Without the pictures, reproduce the records that follow exactly.
__________________________________________________
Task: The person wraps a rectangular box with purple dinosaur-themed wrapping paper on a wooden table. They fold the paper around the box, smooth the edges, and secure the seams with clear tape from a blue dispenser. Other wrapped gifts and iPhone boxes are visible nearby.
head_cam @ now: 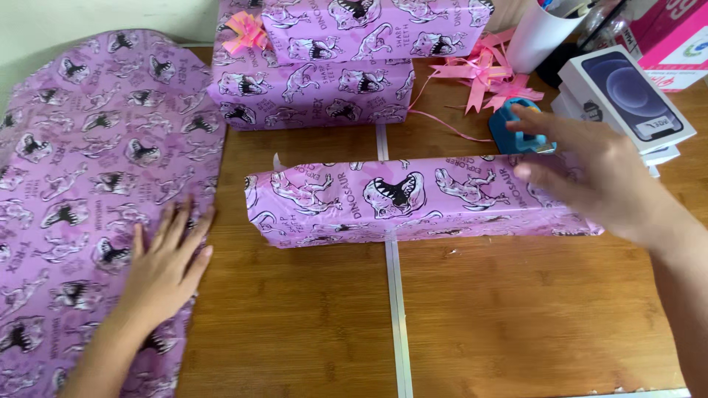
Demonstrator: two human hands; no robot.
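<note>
A long box wrapped in purple dinosaur paper [391, 199] lies across the middle of the wooden table [516, 317]. My right hand [590, 173] hovers over its right end with fingers spread, fingertips close to a blue tape dispenser [514, 133] just behind the box. It holds nothing. My left hand [166, 269] rests flat, fingers apart, on a large sheet of the same purple wrapping paper [88, 169] spread at the left.
Two wrapped purple boxes [317, 81] are stacked at the back, with pink ribbon bows [483, 70] beside them. A white cup [538, 33], stacked white phone boxes [627, 96] and a pink carton [675, 40] stand at the back right.
</note>
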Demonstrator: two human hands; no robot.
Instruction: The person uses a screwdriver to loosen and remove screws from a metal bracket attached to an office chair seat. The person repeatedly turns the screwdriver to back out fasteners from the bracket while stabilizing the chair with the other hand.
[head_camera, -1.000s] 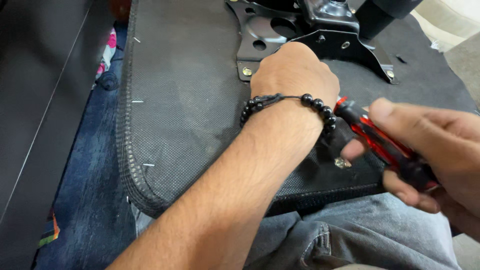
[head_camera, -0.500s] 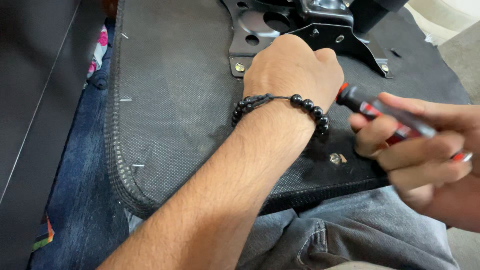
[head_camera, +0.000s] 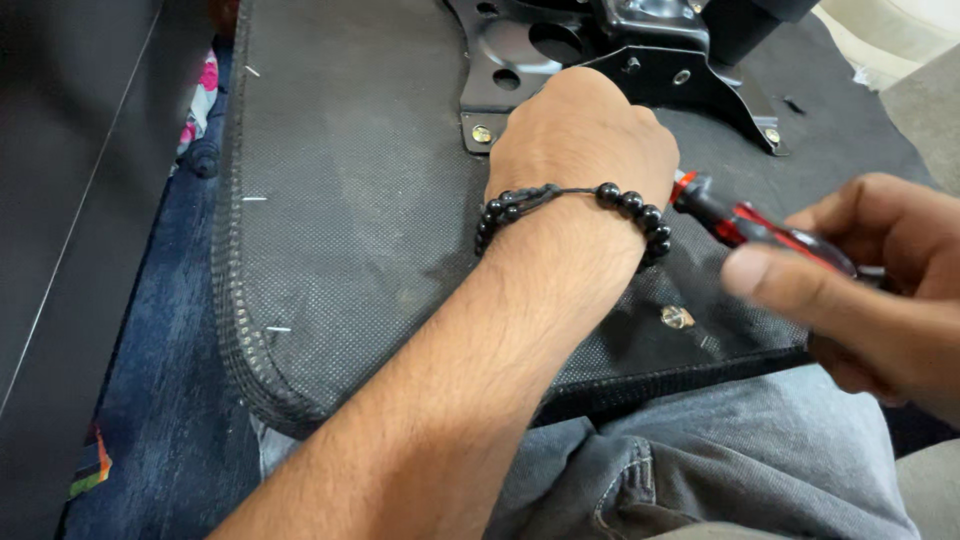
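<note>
A chair seat lies upside down on my lap, its black mesh fabric underside (head_camera: 360, 200) facing up. A black metal bracket (head_camera: 520, 60) is fixed on it, with a brass bolt (head_camera: 482, 133) at its near corner. My left hand (head_camera: 585, 130), a black bead bracelet (head_camera: 630, 205) on the wrist, rests knuckles-up at the bracket's near edge; its fingers are hidden. My right hand (head_camera: 880, 290) grips the handle of a red and black screwdriver (head_camera: 740, 225). Its shaft runs under my left hand, and the tip is hidden.
A loose brass bolt (head_camera: 676, 317) lies on the fabric near the seat's front edge. My grey jeans (head_camera: 720, 460) are under the seat. Blue carpet (head_camera: 170, 400) and a dark panel (head_camera: 70, 150) lie to the left. A black column (head_camera: 745, 25) rises from the bracket.
My right hand has shifted its grip along the screwdriver handle, turning and blurring as it moves. My left hand has stayed in place on the bracket's edge.
</note>
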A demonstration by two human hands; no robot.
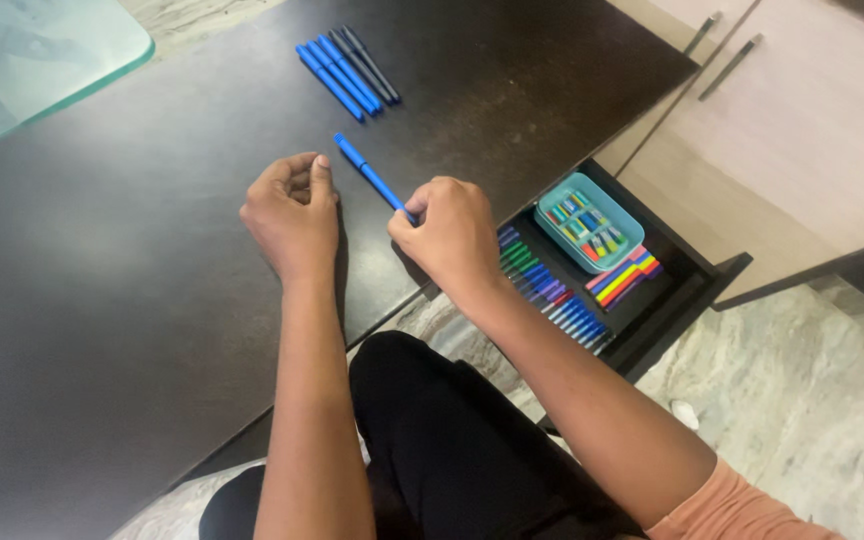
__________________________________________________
■ Solution to this task ■
Task: The person wraps a rectangular box with purple dinosaur-themed wrapping paper on a wooden table. They fold the paper around the box, smooth the edges, and secure the seams with clear tape from a blue dispenser. Other wrapped gifts and iPhone boxes are visible nearby.
head_cam @ now: 
Demonstrator: two human hands; no robot.
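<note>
A long box wrapped in purple dinosaur paper [391, 199] lies across the middle of the wooden table [516, 317]. My right hand [590, 173] hovers over its right end with fingers spread, fingertips close to a blue tape dispenser [514, 133] just behind the box. It holds nothing. My left hand [166, 269] rests flat, fingers apart, on a large sheet of the same purple wrapping paper [88, 169] spread at the left.
Two wrapped purple boxes [317, 81] are stacked at the back, with pink ribbon bows [483, 70] beside them. A white cup [538, 33], stacked white phone boxes [627, 96] and a pink carton [675, 40] stand at the back right.
</note>
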Demonstrator: two human hands; no robot.
Instruction: The person uses a screwdriver to loosen and remove screws from a metal bracket attached to an office chair seat. The person repeatedly turns the screwdriver to back out fasteners from the bracket while stabilizing the chair with the other hand.
[head_camera, -1.000s] 
[head_camera, -0.500s] 
[head_camera, +0.000s] 
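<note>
A chair seat lies upside down on my lap, its black mesh fabric underside (head_camera: 360, 200) facing up. A black metal bracket (head_camera: 520, 60) is fixed on it, with a brass bolt (head_camera: 482, 133) at its near corner. My left hand (head_camera: 585, 130), a black bead bracelet (head_camera: 630, 205) on the wrist, rests knuckles-up at the bracket's near edge; its fingers are hidden. My right hand (head_camera: 880, 290) grips the handle of a red and black screwdriver (head_camera: 740, 225). Its shaft runs under my left hand, and the tip is hidden.
A loose brass bolt (head_camera: 676, 317) lies on the fabric near the seat's front edge. My grey jeans (head_camera: 720, 460) are under the seat. Blue carpet (head_camera: 170, 400) and a dark panel (head_camera: 70, 150) lie to the left. A black column (head_camera: 745, 25) rises from the bracket.
My right hand has shifted its grip along the screwdriver handle, turning and blurring as it moves. My left hand has stayed in place on the bracket's edge.
</note>
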A demonstration by two human hands; no robot.

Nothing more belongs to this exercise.